Los pueblos, ejidos, comunidades y barrios no fueron verdaderos receptores de los programas. Lo fueron los individuos en calidad de beneficiarios pasivos. No se apoyaron, sino que se debilitaron las formas de organización, liderazgo y representación locales. Una estrategia asistencialista y debilitadora de la participación.
Tuve la oportunidad de preguntar de manera directa y en varias comunidades a mujeres beneficiadas de “Progresa – Oportunidades” cual fue el criterio para seleccionarlas. Invariablemente contestaban que no lo sabían; no podían entenderlo. Cuando yo daba la respuesta oficial correcta; que se beneficiaba a las más necesitadas, se armaba una buena discusión. No estaban de acuerdo.

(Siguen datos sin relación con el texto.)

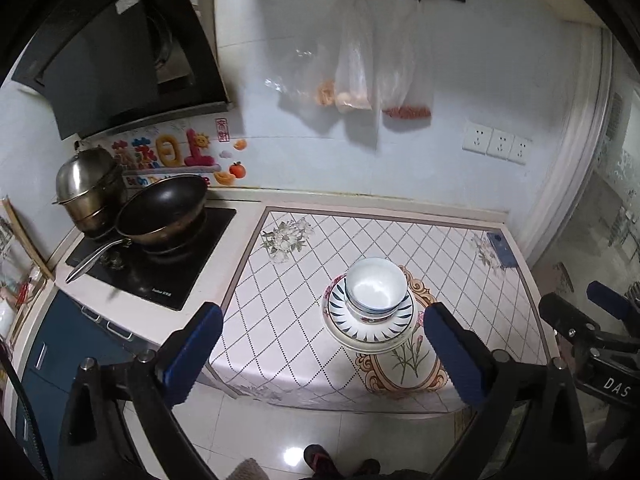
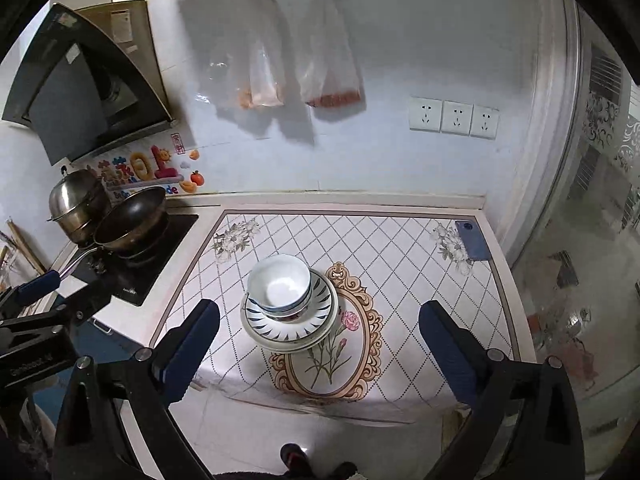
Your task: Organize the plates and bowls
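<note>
Both grippers, left gripper (image 1: 324, 348) and right gripper (image 2: 320, 344), hover jaws wide (empty) above stacked bowls (image 1: 375, 286).

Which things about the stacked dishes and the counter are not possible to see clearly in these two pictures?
- Number of plates under the bowls: both views, rims overlap.
- Number of nested bowls: both views, the top bowl hides the lower ones.
- Contents of the steel pot: left view, lid covers it.
- Contents of the hanging bags: both views, blurred.

A home kitchen is showing here: a wok (image 1: 162, 210) and a steel pot (image 1: 89, 188) are sitting on a black hob (image 1: 192, 272) under a range hood (image 1: 108, 60), while food bags (image 1: 384, 60) are hanging on the tiled wall beyond a patterned worktop (image 1: 280, 320).
</note>
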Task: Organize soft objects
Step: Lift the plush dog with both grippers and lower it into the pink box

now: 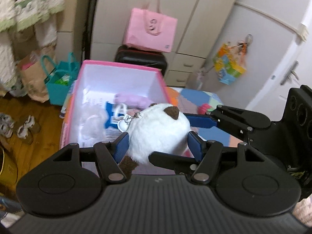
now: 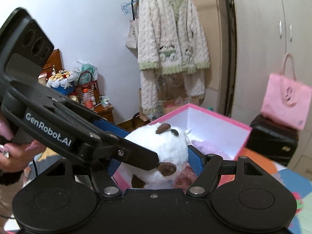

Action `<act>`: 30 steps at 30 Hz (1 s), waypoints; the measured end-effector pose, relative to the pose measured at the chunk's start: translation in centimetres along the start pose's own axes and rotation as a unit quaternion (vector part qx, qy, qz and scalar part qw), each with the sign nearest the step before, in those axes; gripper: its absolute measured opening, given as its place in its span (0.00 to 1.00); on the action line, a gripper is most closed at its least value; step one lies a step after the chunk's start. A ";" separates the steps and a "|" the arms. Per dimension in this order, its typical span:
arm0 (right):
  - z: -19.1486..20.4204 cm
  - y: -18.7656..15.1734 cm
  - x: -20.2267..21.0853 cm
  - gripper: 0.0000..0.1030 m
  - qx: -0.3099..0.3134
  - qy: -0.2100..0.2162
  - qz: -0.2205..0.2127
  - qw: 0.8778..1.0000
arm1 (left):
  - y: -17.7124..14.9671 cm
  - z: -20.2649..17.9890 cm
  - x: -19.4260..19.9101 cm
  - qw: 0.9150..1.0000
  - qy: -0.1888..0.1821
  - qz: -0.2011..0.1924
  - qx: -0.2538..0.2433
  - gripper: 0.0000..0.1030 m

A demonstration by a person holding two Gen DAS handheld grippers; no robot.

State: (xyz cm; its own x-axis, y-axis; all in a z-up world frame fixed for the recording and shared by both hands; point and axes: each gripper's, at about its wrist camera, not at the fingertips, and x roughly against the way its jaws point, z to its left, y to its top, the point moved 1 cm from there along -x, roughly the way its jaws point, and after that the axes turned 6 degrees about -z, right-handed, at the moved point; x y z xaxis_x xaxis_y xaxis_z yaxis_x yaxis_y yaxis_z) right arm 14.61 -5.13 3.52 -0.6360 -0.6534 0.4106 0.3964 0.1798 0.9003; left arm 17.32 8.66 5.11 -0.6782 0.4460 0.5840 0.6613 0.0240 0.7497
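Observation:
A white fluffy plush (image 1: 158, 130) with brown ears and a keyring clip hangs over the near edge of a pink box (image 1: 120, 66) with a white inside. My left gripper (image 1: 158, 146) is shut on the plush, its blue pads pressed into both sides. My right gripper (image 1: 171, 138) reaches in from the right and clamps the same plush above and below. In the right wrist view the plush (image 2: 167, 146) sits between the right gripper's (image 2: 154, 161) pads, and the left gripper (image 2: 140, 146) crosses in from the left. A purple plush (image 1: 134, 99) lies in the box (image 2: 214, 115).
The box also holds a blue-and-white item (image 1: 111, 117) and clear plastic. Behind it a pink tote (image 1: 152, 31) rests on a black suitcase (image 1: 140, 58). A teal bag (image 1: 60, 80) and shoes (image 1: 23, 126) are on the wooden floor. A fluffy robe (image 2: 171, 44) hangs at the back.

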 end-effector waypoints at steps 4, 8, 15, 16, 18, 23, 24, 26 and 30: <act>-1.1 -0.4 -3.1 0.74 -0.038 0.017 0.032 0.999 | -0.1 2.4 -2.2 1.000 0.017 0.014 0.014 0.62; -1.8 -1.4 -5.9 0.74 -0.059 0.025 0.077 0.995 | -0.8 4.3 -4.1 0.998 0.027 0.039 0.037 0.61; -1.9 -2.1 -7.0 0.74 -0.057 0.037 0.111 0.992 | -1.0 4.2 -3.2 0.997 0.078 -0.007 -0.017 0.63; -1.8 -1.9 -6.9 0.74 -0.049 0.037 0.110 0.992 | -0.9 4.0 -2.9 0.996 0.082 -0.011 -0.024 0.63; -1.5 -1.7 -6.1 0.74 -0.039 0.031 0.107 0.993 | -0.9 3.4 -2.1 0.996 0.085 -0.015 -0.038 0.63; -1.5 -1.0 -4.3 0.74 -0.016 0.021 0.102 0.994 | -1.3 2.0 -0.1 0.994 0.088 -0.019 -0.064 0.63; -1.4 -0.9 -3.8 0.74 -0.013 0.018 0.100 0.995 | -1.4 1.6 0.3 0.994 0.087 -0.019 -0.069 0.63; -1.4 -0.6 -2.8 0.74 -0.006 0.011 0.096 0.995 | -1.7 0.8 1.4 0.993 0.084 -0.021 -0.078 0.64; -1.1 -0.4 -0.6 0.74 0.008 -0.003 0.084 0.996 | -2.0 -0.8 3.2 0.992 0.075 -0.025 -0.094 0.64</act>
State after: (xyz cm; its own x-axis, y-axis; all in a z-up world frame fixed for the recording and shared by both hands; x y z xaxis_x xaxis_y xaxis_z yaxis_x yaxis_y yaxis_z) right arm 15.57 -5.66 2.80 -0.5657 -0.6084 0.5566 0.4865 0.2988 0.8210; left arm 13.54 9.35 5.74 -0.7577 0.3104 0.5740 0.5640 -0.1311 0.8153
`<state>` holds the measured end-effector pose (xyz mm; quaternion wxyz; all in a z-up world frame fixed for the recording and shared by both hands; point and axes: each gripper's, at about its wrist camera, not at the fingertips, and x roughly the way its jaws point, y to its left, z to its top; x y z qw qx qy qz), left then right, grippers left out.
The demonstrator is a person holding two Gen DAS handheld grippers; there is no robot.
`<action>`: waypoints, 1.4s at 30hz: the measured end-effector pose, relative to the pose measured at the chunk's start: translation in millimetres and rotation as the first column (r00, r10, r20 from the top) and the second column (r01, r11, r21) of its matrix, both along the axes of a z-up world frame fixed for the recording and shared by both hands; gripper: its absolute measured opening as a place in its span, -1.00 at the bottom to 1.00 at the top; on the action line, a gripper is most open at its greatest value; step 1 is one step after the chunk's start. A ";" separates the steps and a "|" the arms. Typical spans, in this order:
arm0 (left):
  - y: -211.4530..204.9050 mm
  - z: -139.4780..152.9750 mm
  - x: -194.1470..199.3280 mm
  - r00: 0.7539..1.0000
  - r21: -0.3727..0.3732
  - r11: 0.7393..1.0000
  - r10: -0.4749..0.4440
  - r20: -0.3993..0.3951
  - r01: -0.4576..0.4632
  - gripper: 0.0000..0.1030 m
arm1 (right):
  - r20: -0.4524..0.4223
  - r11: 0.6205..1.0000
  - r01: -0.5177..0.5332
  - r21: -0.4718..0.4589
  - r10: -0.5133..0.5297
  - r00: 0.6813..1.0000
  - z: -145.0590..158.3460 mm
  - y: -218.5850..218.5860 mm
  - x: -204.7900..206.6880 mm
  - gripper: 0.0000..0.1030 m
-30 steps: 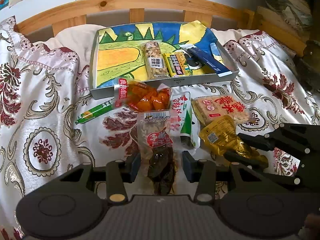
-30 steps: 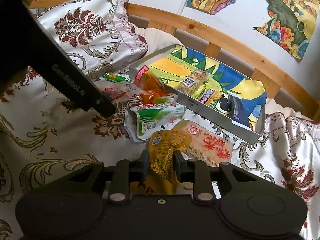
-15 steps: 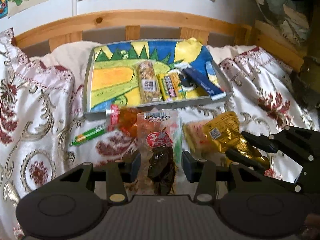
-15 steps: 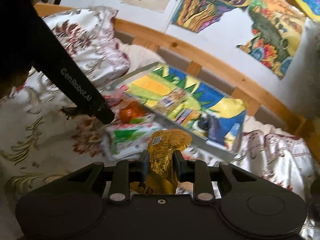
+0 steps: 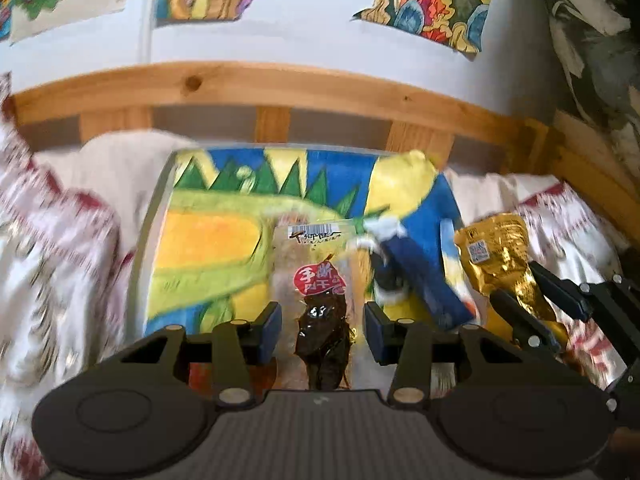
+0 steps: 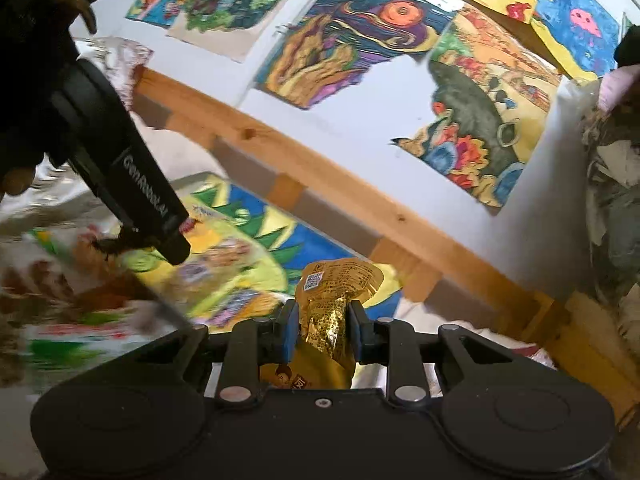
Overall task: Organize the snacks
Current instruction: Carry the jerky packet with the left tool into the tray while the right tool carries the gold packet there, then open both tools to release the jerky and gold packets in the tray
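While the left gripper (image 5: 322, 330) pinches a clear packet of dark dried snack (image 5: 320, 308) and the right gripper (image 6: 322, 330) pinches a crinkly gold foil pouch (image 6: 334, 304), both hang over the far painted box (image 5: 208, 248), so dropping them inside looks next.

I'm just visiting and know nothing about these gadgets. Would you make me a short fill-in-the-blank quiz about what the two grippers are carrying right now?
1. The right gripper pinches a crinkled ____-coloured packet.
2. The left gripper carries a clear packet whose round label is ____.
3. Both packets hang above a painted tray whose large left patch is ____.

Missing words: gold; red; orange
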<state>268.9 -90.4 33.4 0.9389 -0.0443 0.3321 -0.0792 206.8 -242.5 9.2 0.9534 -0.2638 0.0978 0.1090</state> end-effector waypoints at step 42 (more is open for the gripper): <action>-38.4 -24.4 85.7 0.999 -0.036 0.998 0.043 0.025 -0.042 0.61 | -0.064 0.979 0.106 0.174 -0.096 0.993 -21.0 -53.1 90.8 0.33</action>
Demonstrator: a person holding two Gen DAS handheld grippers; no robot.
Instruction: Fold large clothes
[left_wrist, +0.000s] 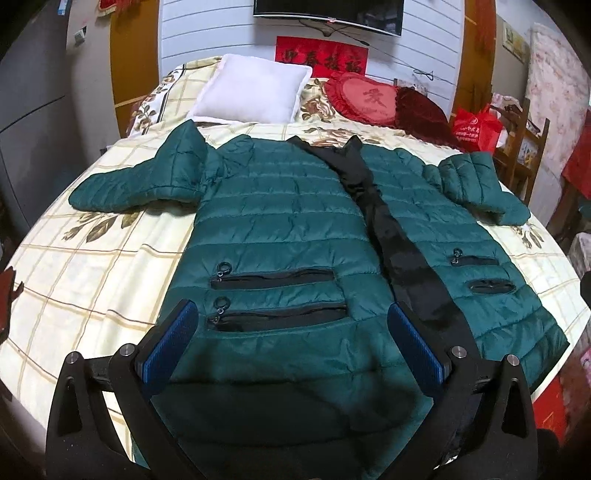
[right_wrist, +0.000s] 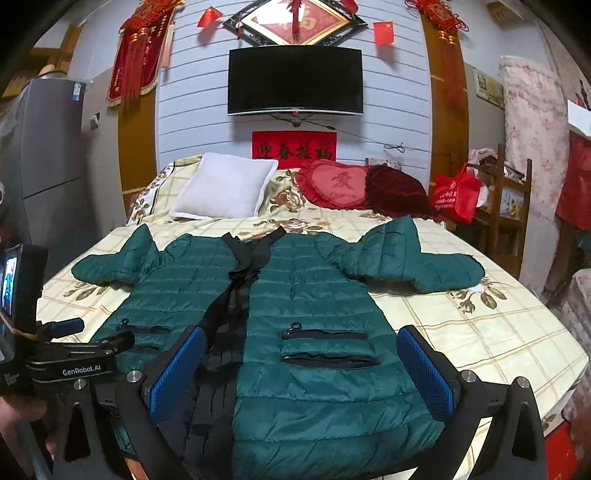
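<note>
Jaws of both tools stand wide apart and grip nothing: the left gripper hangs low in the left wrist view over the jacket's hem, and the right gripper does the same at the bottom of the right wrist view.

Largest in both frames is the bed, covered in a cream checked sheet with a flower print, which fills the middle and lower part of each picture. On it lies the green quilted jacket, spread flat and face up, collar toward the top of the frame and hem toward the bottom. Its front is open, so a black lining strip runs down the centre. One sleeve reaches out to the left of the frame and the other sleeve to the right, both bent at the elbow but not laid over the body. Zipped pockets sit just above the left tool's blue pads.

Judged from this, the fold has not begun: the jacket is only laid out. Closing the front, bringing in both sleeves and doubling the body all appear to remain.
</note>
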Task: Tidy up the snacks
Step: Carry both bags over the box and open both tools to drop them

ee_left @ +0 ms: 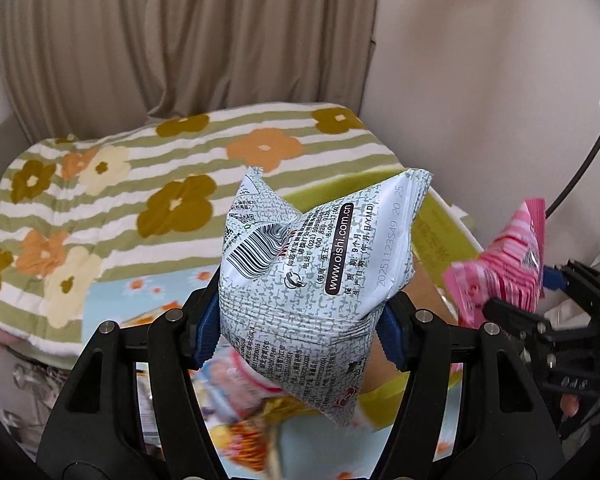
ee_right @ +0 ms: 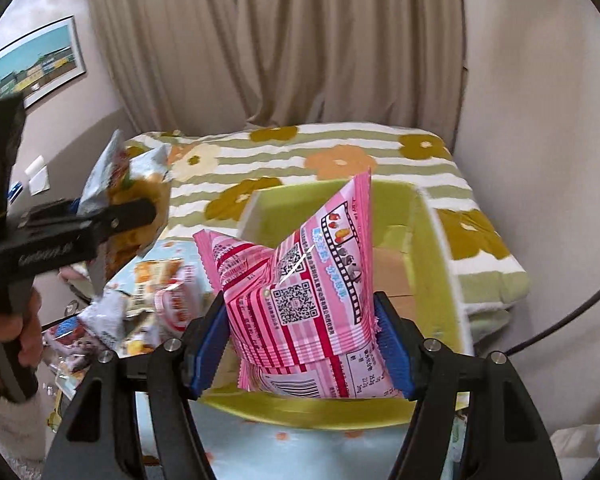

El fondo del asunto es que los programas que se han presentado como sociales no son sentidos como propios de los pueblos y comunidades. Se aceptan porque a caballo regalado no se le ve el colmillo, pero no se les considera justos. En muchos casos, tal vez la mayoría, han sembrado discordias internas y han debilitado la gobernanza local. Operan a contrapelo de las autoridades y liderazgos formales e informales locales.
Lo que ha faltado es una visión de fortalecimiento de la cohesión local.
En el otro extremo he tenido la suerte de participar, con un equipo de verdaderos expertos, en la formación de facilitadores de la planeación participativa. Procesos serios e intensivos de dos semanas de duración, con una docena de grupos trabajando simultáneamente. Dia a día describían su entorno territorial, actividades económicas, grupos y formas de relación social. A partir de un diagnóstico consensado definían problemas, prioridades y estrategias de acción expresadas en el método de marco lógico.
Fue fascinante ver como el conocimiento emanaba de abajo hacia arriba, con facilitadores cuya principal virtud era saber callarse cuando el pueblo hablaba. El resultado era la alegría por lo aprendido; no mero conocimiento, sino habilidades para hablar en público, de liderazgo, de dialogo y concertación. De los grupos emanaban proyectos innovadores con estrategias de instrumentación. Una reacción al conocimiento mutuo y de su entorno; sin haber recibido dadivas, becas, apoyos. Nada, aparentemente.
Lamentablemente la mayor cohesión comunitaria y la elevación de la autoestima son invisibles para la burocracia.
Si pensamos que el pueblo es sabio debiéramos facilitarle la palabra, la generación de consensos, su autodiagnóstico, y saber escuchar sus prioridades y proyectos. Y amoldar los programas para apoyar proyectos que unan, que fortalezcan su organización y gobernanza.
Ese es el gran reto para una política que cohesione, fortalezca y escuche a las bases sociales que harán posible encaminarnos hacia la inclusión y el bienestar.